_TASK OBJECTIVE_
Search the records below for the word "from" and show every line where it occurs.

═════ DATASET RECORDS ═════

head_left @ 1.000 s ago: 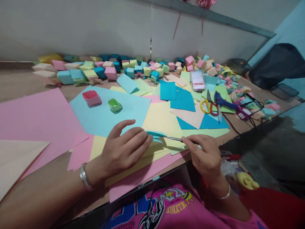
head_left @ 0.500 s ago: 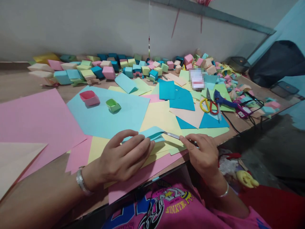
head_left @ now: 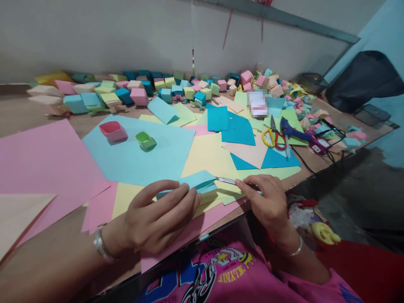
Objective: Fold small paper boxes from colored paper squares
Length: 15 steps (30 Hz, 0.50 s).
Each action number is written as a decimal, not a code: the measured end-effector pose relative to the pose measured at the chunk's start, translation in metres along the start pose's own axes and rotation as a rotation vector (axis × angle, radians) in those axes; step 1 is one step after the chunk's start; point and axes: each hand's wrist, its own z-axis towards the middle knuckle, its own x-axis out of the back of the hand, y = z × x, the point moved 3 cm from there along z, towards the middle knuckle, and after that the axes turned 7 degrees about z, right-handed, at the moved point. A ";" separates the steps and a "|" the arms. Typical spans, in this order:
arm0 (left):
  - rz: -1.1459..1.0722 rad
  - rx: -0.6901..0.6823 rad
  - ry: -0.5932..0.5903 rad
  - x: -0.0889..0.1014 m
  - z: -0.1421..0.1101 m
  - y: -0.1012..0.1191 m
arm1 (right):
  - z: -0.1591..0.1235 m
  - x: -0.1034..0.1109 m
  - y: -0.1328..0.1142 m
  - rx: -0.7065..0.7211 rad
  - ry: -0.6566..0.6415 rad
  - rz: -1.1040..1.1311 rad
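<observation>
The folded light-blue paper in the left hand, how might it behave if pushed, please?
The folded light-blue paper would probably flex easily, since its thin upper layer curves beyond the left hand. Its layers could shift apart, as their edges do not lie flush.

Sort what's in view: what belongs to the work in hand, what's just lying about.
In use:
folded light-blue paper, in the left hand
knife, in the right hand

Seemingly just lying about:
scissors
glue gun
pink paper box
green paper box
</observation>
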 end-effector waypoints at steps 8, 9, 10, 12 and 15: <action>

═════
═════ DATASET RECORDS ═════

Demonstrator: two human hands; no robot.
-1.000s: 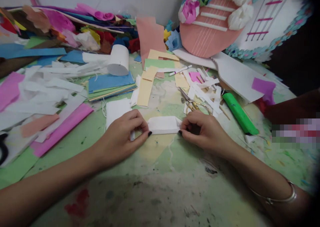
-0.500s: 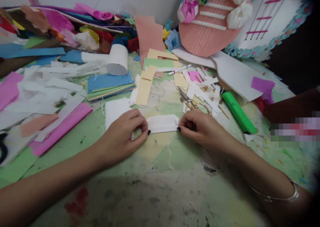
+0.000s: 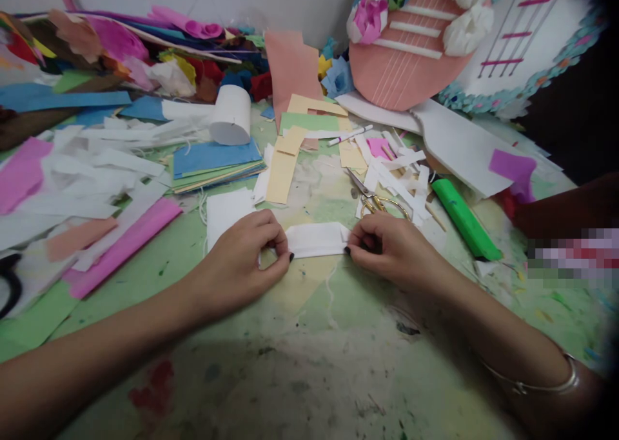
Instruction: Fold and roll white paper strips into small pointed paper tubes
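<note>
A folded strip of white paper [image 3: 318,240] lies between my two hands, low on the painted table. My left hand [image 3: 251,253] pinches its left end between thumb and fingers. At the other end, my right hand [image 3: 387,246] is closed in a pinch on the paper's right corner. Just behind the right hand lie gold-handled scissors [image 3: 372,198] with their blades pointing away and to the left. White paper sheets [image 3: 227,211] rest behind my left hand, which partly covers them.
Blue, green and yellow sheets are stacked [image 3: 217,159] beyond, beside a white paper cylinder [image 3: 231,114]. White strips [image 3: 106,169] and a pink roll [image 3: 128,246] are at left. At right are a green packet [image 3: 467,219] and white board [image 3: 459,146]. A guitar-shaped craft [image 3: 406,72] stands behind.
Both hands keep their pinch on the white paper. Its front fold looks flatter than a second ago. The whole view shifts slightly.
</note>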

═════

_WRITTEN ANSWER_
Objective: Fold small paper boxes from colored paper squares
Each action number is written as a decimal, not a code: the measured end-effector pose relative to the pose measured at the chunk's start, translation in metres along the start pose's own axes and rotation as a rotation vector (axis × angle, radians) in those axes; step 1 is one step after the chunk's start; point and axes: each hand's wrist, its own z-axis towards the middle knuckle, its own x-axis out of the back of the hand, y = z × x, the point moved 3 cm from there along z, towards the middle knuckle, and after that the axes turned 7 degrees about z, right-handed, at the moved point. A ";" separates the steps and a "|" the arms. Typical spans, in this order:

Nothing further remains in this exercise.